# What needs to be done
Look for the line containing "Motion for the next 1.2" in the listing below. Retype that line and every subsequent line through the last one, and only those.

[Opening Record extracts section]

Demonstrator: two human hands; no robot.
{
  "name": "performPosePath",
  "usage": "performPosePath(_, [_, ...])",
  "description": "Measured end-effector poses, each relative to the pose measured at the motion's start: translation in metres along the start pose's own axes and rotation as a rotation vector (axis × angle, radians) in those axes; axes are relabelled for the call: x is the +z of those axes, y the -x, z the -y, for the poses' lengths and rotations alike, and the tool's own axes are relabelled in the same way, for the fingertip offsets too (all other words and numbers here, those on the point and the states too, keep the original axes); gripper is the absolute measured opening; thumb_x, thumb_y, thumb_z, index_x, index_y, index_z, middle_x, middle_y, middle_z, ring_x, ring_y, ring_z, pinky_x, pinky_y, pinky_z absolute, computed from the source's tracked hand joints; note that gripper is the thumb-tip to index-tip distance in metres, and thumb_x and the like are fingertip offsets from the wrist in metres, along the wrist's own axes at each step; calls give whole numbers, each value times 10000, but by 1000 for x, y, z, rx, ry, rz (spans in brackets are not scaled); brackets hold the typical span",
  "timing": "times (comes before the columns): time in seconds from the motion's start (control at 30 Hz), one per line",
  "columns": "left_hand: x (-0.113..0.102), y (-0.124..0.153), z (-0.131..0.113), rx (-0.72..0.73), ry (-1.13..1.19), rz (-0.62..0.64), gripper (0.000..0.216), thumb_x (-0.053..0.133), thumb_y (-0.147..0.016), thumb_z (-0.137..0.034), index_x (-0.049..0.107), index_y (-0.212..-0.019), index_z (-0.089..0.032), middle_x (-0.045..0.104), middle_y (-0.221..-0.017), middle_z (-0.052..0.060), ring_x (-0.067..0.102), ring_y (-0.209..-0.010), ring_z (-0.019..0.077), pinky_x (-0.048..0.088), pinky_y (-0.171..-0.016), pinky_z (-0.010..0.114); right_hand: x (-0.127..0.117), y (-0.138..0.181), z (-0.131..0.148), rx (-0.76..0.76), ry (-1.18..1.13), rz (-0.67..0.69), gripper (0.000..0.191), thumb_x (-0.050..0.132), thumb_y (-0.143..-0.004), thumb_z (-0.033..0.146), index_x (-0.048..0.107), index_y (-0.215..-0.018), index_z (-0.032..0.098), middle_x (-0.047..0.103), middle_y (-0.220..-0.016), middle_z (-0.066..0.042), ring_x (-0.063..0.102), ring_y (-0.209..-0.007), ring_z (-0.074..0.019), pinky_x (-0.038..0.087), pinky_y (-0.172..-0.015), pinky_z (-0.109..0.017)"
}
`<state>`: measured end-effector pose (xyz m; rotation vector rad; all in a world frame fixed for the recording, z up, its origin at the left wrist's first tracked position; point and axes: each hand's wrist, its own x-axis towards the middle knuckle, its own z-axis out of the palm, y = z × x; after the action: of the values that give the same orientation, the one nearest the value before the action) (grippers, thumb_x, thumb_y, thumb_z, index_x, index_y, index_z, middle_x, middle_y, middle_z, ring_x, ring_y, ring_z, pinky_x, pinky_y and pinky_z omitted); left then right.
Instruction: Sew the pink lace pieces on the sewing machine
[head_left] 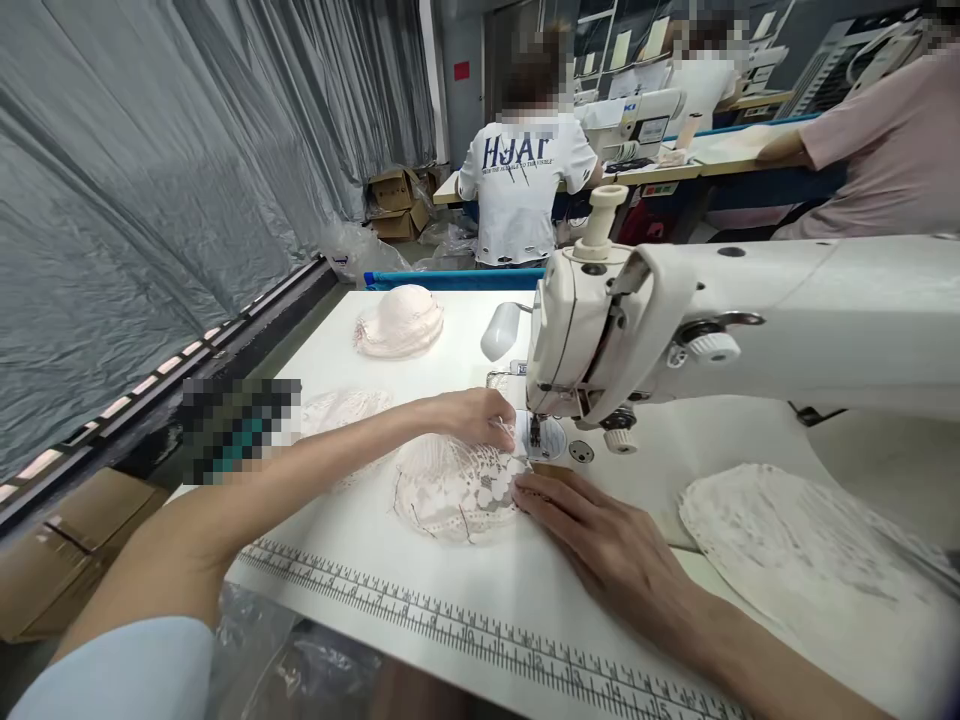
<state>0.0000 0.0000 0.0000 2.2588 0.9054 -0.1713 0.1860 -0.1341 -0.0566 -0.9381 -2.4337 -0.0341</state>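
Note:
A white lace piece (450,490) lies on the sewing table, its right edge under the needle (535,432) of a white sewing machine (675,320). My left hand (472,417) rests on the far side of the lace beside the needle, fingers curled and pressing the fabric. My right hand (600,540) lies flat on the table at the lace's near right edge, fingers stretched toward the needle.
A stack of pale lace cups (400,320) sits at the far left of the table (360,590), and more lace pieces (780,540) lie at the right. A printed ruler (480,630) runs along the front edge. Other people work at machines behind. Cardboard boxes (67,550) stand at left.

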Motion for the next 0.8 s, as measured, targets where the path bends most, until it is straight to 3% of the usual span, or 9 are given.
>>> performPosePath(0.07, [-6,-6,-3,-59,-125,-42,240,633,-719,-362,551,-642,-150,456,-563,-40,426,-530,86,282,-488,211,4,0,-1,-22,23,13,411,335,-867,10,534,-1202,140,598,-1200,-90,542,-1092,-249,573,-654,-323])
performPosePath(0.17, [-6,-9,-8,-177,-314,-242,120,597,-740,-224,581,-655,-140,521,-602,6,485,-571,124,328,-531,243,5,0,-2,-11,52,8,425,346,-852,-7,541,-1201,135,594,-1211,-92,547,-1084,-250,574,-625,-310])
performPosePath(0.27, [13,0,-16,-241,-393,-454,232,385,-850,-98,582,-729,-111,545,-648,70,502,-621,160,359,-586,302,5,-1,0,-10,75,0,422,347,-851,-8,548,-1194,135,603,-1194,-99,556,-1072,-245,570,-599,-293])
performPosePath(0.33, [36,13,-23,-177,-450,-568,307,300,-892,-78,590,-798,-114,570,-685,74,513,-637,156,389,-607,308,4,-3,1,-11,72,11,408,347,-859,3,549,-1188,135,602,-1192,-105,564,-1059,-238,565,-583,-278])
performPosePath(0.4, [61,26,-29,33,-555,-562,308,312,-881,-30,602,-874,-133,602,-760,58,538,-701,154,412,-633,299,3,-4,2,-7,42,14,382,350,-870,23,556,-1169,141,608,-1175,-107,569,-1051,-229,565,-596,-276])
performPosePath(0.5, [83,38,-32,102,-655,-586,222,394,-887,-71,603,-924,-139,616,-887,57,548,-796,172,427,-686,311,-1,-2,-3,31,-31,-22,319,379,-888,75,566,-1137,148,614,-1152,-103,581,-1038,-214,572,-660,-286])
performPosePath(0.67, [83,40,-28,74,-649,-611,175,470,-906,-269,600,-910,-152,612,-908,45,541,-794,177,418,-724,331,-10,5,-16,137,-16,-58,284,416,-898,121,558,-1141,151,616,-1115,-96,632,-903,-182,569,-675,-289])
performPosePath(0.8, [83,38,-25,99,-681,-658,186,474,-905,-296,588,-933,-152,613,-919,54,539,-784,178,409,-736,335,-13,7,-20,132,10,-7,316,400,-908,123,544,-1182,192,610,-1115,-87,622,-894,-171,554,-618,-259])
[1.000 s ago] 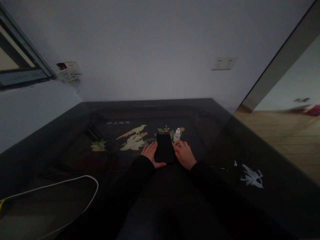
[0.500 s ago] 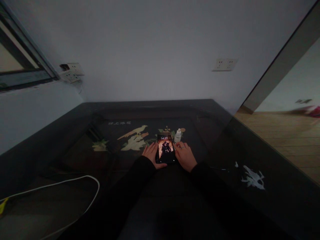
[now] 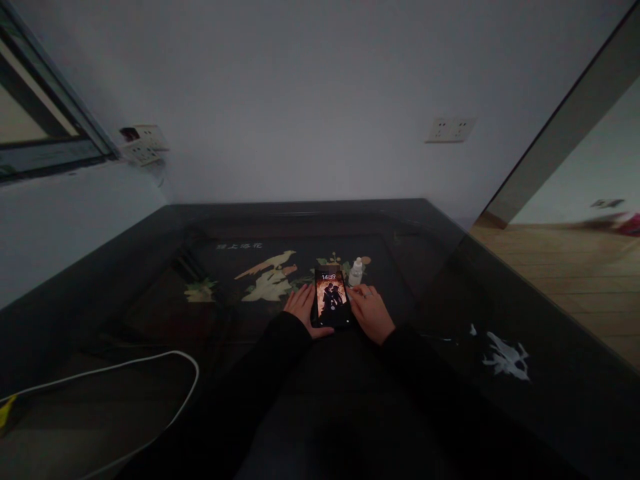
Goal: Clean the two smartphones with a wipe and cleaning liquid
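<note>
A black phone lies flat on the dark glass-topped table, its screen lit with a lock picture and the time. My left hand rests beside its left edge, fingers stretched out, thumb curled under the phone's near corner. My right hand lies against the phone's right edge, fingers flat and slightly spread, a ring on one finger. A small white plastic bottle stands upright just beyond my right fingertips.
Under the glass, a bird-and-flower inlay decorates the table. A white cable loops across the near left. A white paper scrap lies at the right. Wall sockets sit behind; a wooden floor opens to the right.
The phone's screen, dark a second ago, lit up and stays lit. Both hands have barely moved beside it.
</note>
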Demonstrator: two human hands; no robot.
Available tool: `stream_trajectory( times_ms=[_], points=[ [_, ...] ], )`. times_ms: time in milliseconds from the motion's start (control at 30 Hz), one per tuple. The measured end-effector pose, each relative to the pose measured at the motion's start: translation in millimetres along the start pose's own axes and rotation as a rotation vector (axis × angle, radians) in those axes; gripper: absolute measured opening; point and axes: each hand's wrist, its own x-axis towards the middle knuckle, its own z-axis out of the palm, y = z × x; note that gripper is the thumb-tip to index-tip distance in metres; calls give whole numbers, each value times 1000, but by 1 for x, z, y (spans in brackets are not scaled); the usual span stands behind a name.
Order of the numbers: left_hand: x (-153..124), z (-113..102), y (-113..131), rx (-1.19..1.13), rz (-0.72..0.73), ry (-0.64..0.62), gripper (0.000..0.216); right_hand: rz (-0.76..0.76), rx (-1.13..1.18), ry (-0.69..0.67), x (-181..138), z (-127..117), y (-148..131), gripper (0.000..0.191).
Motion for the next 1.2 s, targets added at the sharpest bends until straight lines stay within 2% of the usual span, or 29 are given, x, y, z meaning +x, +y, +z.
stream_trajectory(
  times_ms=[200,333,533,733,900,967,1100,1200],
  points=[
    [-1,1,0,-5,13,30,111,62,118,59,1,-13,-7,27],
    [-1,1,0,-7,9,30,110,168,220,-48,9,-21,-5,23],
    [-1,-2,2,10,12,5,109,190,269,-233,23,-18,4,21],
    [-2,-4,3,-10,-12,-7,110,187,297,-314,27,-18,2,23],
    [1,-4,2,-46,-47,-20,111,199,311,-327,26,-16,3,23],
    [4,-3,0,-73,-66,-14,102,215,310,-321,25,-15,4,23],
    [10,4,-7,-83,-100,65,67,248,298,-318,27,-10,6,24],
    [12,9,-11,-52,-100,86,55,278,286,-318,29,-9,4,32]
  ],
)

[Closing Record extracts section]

# Problem solution
Motion for the next 1.2 s, targets added at the sharpest bends until straight lines stay within 2% of the usual span, or 29 are given, x, y, z meaning +x, +y, +z.
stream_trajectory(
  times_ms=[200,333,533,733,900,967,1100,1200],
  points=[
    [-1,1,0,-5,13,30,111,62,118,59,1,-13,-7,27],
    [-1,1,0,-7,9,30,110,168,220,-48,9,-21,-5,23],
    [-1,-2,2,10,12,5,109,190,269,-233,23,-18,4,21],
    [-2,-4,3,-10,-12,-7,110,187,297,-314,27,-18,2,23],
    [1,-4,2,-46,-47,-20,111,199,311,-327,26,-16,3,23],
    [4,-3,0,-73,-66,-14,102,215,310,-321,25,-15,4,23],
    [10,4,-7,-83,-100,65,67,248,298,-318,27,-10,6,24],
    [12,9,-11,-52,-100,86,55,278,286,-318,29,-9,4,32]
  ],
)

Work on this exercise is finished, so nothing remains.